_Work instructions:_
Would you please restate the data exactly as it stands, apart from the pictures?

Source data START

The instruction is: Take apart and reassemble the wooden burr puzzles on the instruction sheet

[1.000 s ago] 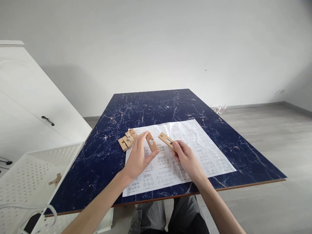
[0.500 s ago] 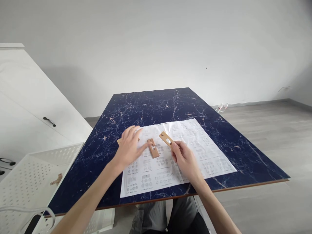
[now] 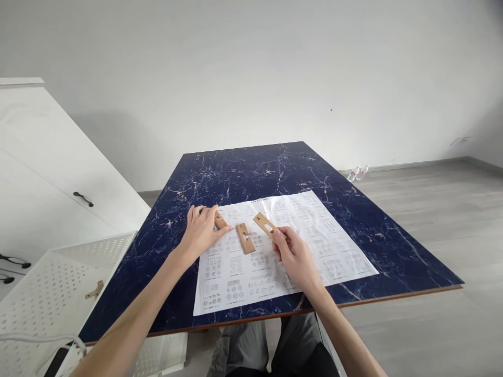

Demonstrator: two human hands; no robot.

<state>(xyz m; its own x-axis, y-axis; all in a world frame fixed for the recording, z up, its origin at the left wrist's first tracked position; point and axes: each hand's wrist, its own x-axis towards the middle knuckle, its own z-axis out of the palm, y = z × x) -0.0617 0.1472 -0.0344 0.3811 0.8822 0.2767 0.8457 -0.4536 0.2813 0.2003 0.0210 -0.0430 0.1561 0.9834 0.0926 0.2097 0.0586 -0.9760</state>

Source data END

_Solution to the problem:_
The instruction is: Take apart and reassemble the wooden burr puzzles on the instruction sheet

[1.000 s ago] 
[0.500 s ago] 
[now] 

Demonstrator: two human hands; no robot.

<state>(xyz m; its own x-axis, y-axis; all in a world frame fixed for the recording, z up, its origin at the left wrist's first tracked position; point and axes: each hand's wrist, its own x-axis towards the middle knuckle, its own z-axis out of the palm, y = z × x) -0.0617 0.1472 -0.0344 0.3811 0.8822 0.2767 0.8457 -0.4536 0.2813 0.2003 0.0210 -0.0430 0.1561 0.9834 0.0926 0.2097 0.0586 -0.9760</state>

No further answer is needed.